What the task requires:
Could you write out, exactly, every line from the top of the data through the line holding "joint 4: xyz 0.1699"? Omit the pictures.
───── Supplied material
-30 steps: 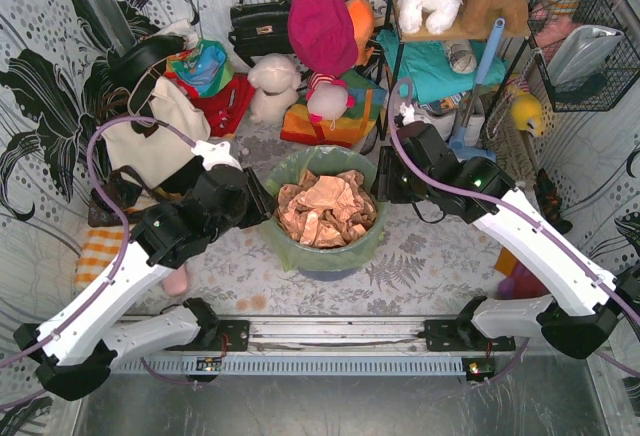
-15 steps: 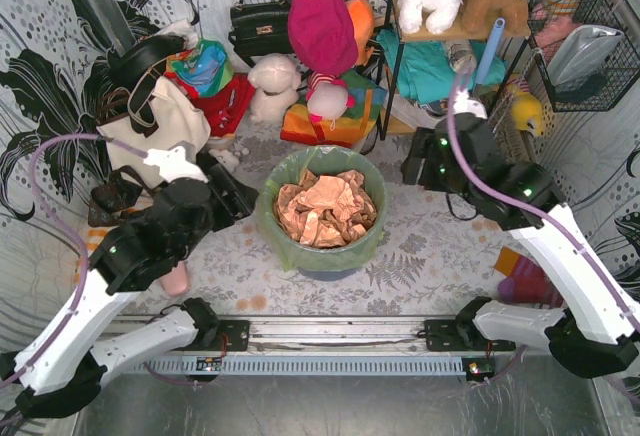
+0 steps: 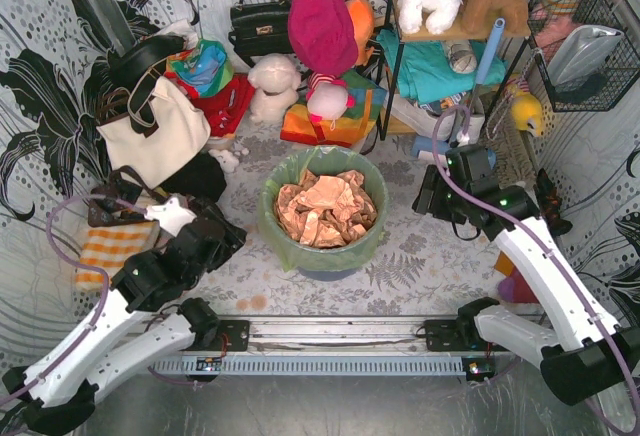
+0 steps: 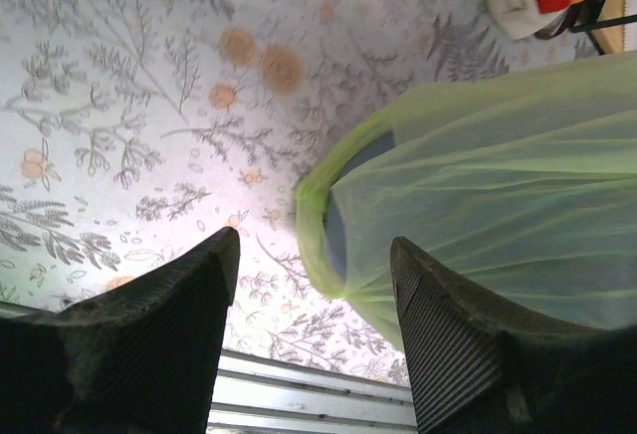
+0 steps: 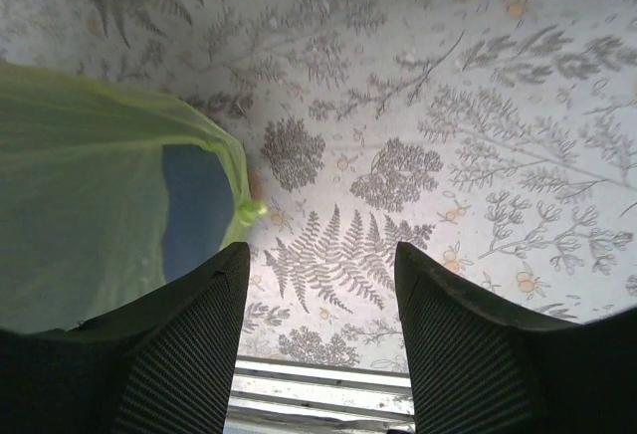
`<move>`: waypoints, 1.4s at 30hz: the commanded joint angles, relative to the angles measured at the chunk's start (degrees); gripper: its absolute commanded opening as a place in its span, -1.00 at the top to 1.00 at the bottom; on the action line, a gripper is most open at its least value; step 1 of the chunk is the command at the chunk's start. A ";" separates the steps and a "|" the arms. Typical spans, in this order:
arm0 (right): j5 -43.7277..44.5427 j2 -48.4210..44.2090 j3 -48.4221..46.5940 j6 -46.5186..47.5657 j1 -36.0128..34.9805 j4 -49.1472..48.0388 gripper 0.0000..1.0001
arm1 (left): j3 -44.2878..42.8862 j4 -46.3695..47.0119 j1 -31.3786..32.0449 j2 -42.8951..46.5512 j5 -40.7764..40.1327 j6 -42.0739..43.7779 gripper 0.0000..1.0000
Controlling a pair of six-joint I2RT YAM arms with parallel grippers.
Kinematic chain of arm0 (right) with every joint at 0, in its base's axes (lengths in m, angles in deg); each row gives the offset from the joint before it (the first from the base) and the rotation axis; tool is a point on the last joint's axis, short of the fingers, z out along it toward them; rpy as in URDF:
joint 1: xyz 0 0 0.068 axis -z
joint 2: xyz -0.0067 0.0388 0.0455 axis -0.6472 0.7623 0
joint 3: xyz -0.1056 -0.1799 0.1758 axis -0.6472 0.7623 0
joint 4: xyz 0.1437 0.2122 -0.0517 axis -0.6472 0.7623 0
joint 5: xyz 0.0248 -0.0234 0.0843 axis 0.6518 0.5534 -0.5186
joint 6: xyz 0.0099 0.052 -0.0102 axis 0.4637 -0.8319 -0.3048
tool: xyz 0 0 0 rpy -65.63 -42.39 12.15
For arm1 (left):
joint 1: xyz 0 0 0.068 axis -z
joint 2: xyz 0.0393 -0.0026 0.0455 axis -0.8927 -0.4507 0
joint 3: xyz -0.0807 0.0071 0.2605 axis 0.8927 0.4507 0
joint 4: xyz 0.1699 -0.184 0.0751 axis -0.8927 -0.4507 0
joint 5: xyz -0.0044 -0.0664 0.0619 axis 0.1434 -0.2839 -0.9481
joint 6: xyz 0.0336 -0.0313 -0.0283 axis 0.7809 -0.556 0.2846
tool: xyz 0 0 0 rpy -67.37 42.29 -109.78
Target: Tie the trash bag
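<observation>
The trash bag [image 3: 368, 241] is a thin lime-green bag lining a blue-grey round bin, mouth open, filled with tan crumpled paper [image 3: 325, 206]. It stands in the middle of the floral table. My left gripper [image 3: 225, 234] is open and empty, to the left of the bag and apart from it. In the left wrist view [image 4: 314, 255] the bag's draped side [image 4: 498, 175] lies ahead on the right. My right gripper [image 3: 425, 194] is open and empty, to the right of the bag. In the right wrist view [image 5: 320, 255] the bag's edge [image 5: 90, 185] is at the left.
A cream tote [image 3: 150, 136], a black handbag [image 3: 258, 21], a magenta cloth bag [image 3: 322, 31] and plush toys [image 3: 272, 86] crowd the back. A shelf [image 3: 450, 31] and wire basket [image 3: 585, 56] stand back right. An orange striped cloth [image 3: 105, 251] lies left. A metal rail [image 3: 330, 336] runs along the near edge.
Both arms have drawn away from the bin's rim: the left arm down and to the left, the right arm out to the right. Bag and bin have not moved.
</observation>
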 commanded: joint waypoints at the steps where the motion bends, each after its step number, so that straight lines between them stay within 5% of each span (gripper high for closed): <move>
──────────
Solution for this task:
-30 steps: 
-15 steps: 
+0 steps: 
+0 steps: 
+0 steps: 
`<move>`: waypoints, 1.4s at 30hz: the commanded joint angles, relative to the angles measured at the chunk's start (degrees); gripper: its absolute commanded opening as a place in its span, -1.00 at the top to 1.00 at the bottom; on the action line, a gripper is most open at its least value; step 1 of the chunk is the command at the chunk's start. A ";" separates the steps and a "|" the arms. Typical spans, in this order:
arm0 (right): j5 -43.7277..44.5427 j2 -48.4210..44.2090 j3 -48.4221..46.5940 j6 -46.5186..47.5657 j1 -36.0128..34.9805 j4 -49.1472..48.0388 gripper 0.0000..1.0001
arm1 (left): j3 -44.2878..42.8862 j4 -46.3695..47.0119 j1 -31.3786..32.0449 j2 -42.8951..46.5512 j5 -40.7764..40.1327 j6 -42.0739..43.7779 gripper 0.0000..1.0000
Controlling a pair of six-joint I2RT YAM arms with parallel grippers.
Kinematic chain of arm0 (right) with every joint at 0, in its base's axes (lengths in m, angles in deg); each row gives the offset from the joint before it (the first from the base) and the rotation axis; tool is a point on the last joint's axis, short of the fingers, z out along it toward them; rpy as in URDF:
joint 1: xyz 0 0 0.068 axis -z
joint 2: xyz -0.0067 0.0388 0.0455 axis -0.6472 0.7623 0
joint 3: xyz -0.1056 -0.1799 0.1758 axis -0.6472 0.7623 0
joint 4: xyz 0.1437 0.2122 -0.0517 axis -0.6472 0.7623 0
joint 5: xyz 0.0248 -0.0234 0.0843 axis 0.6518 0.5534 -0.5186
joint 6: xyz 0.0099 0.052 -0.0102 axis 0.4637 -0.8319 -0.3048
tool: xyz 0 0 0 rpy -65.63 -42.39 12.15
For arm1 (left):
joint 1: xyz 0 0 0.068 axis -z
joint 2: xyz 0.0393 -0.0026 0.0455 axis -0.8927 -0.4507 0
joint 3: xyz -0.0807 0.0071 0.2605 axis 0.8927 0.4507 0
joint 4: xyz 0.1699 -0.184 0.0751 axis -0.8927 -0.4507 0

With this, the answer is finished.